# Eccomi nel Forum



## EmmePi (29 Luglio 2018)

Ciao a tutti i Milanisti del sito.

Sono un 57 enne tifoso da mezzo secolo.

Le ho viste tutte, ho provato tutte le emozioni, dai libri in tribunale di Farina alle esultanze per le Coppe Campioni vinte.
E alle delusioni cocenti tipo Istanbul e le umiliazioni della squadra che non rientra al Vélodrome a Marsiglia...

E' qualche anno che si vive solo di speranze, ma io ho fiducia e sono sicuro che ora si vede la luce fuori dal tunnel.

FORZA MILAN


----------



## Hellscream (29 Luglio 2018)

Benvenuto!


----------



## admin (29 Luglio 2018)

Benvenuto!


----------



## Emme (29 Luglio 2018)

Piacere..


----------



## gabri65 (29 Luglio 2018)

Admin ha scritto:


> Benvenuto!


 [MENTION=4457]EmmePi[/MENTION] Benvenuto!

*** inizio off-topic *** [MENTION=1]Admin[/MENTION]
Admin, io non mi sono mai presentato (che vergogna), ho realizzato solo pochissimi giorni fa
che lo potevo fare iniziando personalmente una discussione ... me ne scuso, e sinceramente
a questo punto non saprei come fare per rimediare
*** fine off-topic***


----------



## 6Baresi (29 Luglio 2018)

Benvenuto a bordo! Siamo coetanei quindi figli del Milan pre-Berlusconi, questo ci permette di analizzare i momenti no in modo più razionale a differenza di coloro che hanno vissuto solo i successi. Siamo comunque tutti fratelli nel tifo e per questo ti auguro buona permanenza.


----------



## addox (29 Luglio 2018)

Benvenuto.


----------



## EmmePi (29 Luglio 2018)

Grazie a tutti


----------



## EmmePi (29 Luglio 2018)

6Baresi ha scritto:


> Benvenuto a bordo! Siamo coetanei quindi figli del Milan pre-Berlusconi, questo ci permette di analizzare i momenti no in modo più razionale a differenza di coloro che hanno vissuto solo i successi. Siamo comunque tutti fratelli nel tifo e per questo ti auguro buona permanenza.

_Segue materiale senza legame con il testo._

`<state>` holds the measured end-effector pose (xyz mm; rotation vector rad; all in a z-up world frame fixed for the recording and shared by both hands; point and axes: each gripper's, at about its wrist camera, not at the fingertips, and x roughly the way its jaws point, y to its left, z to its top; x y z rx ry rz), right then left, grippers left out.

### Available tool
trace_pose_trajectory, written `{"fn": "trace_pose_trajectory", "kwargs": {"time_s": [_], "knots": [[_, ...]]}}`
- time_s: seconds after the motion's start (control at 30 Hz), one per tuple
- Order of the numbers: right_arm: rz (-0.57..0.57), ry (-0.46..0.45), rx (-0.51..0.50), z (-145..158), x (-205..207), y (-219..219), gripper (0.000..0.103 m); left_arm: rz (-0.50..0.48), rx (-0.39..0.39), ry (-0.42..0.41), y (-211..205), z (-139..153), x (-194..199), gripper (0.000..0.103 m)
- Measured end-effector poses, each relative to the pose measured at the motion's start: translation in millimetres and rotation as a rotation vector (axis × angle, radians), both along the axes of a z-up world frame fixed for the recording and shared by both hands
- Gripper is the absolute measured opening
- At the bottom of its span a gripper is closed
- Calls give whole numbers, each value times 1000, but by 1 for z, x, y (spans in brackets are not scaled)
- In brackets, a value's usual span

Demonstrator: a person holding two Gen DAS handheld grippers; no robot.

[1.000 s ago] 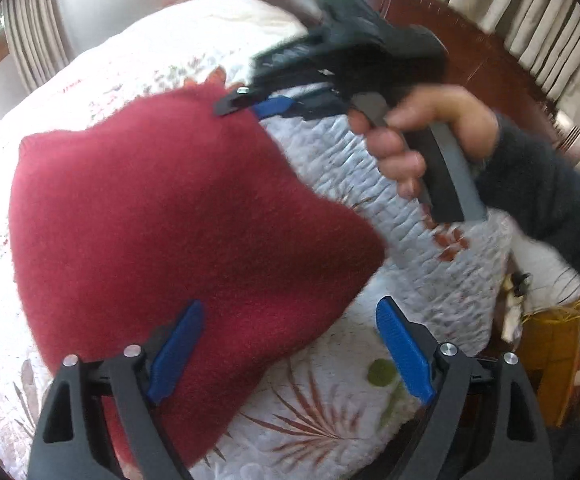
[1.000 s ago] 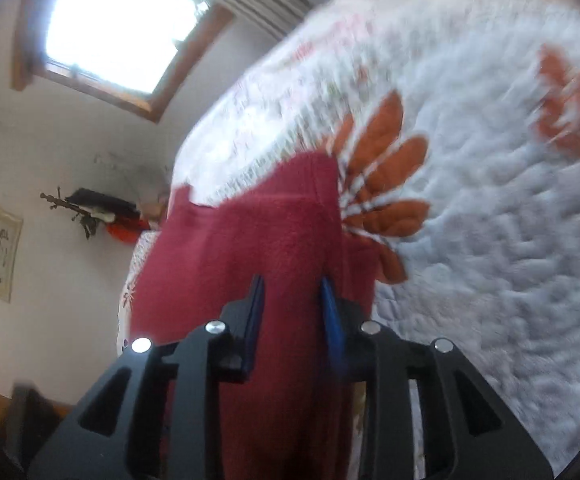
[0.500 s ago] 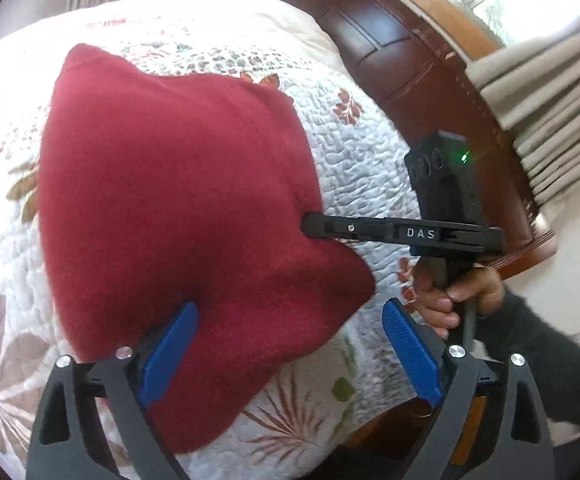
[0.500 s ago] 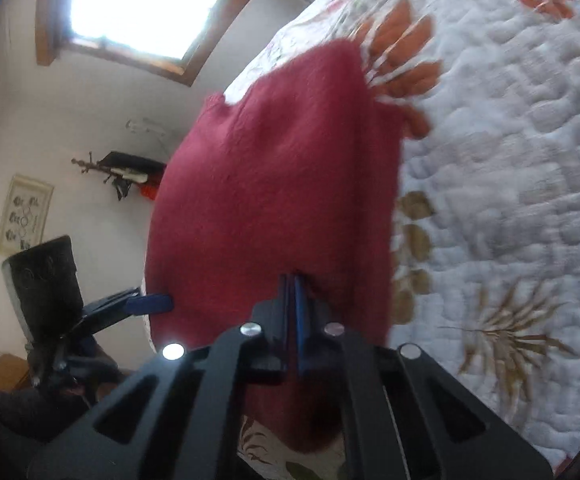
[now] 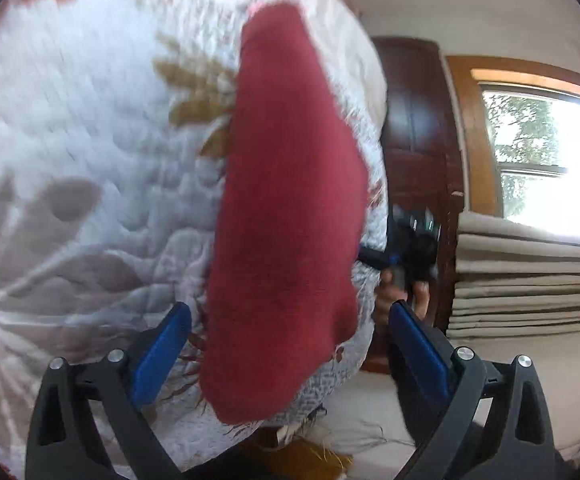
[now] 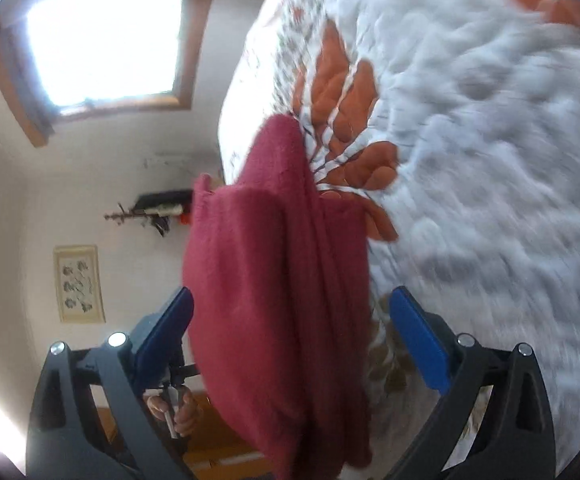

Le vittorie sono più belle se hai vissuto anche Milan-Cavese in serie cadetta e si tifava per il ritorno in serie A con la stessa energia di partite ci coppa campioni.

Piotti, Tassotti, Evani, Pasinato, Canuti, Baresi, Cuoghi, Battistini, Jordan, Verza, Damiani

Una squadra che non dimenticherò mai e che amo come le formazioni "blasonate" dei successi di coppa.


----------



## Cataldinho (29 Luglio 2018)

Benvenuto


----------



## Old.Memories.73 (29 Luglio 2018)

EmmePi ha scritto:


> Ciao a tutti i Milanisti del sito.
> 
> *Sono un 57 enne tifoso da mezzo secolo.*
> 
> ...


Cinque anni in meno ma da quando (nel lontano autunno del 1973) ho iniziato a seguire il Milan posso dire di averne viste di ogni...una su tutte?...Luther Blissett 
Ed è per queste ''penitenze'' che ci meritiamo sempre il meglio...

Ciao e benvenuto


----------



## rossonero71 (29 Luglio 2018)

EmmePi ha scritto:


> Grazie a tutti


Benvenuto in questo forum di matti


----------



## egidiopersempre (12 Settembre 2018)

rossonero71 ha scritto:


> Benvenuto in questo forum di matti



in questo thread .... collezione di cariatidi !! Io classe '65, per quanto riguarda i vecchi ricordi ... basta vedere il mio nick


----------



## Beppe85 (12 Settembre 2018)

Un po' più giovane io... benvenuto! Molto piacere! Sempre Forza Milan


----------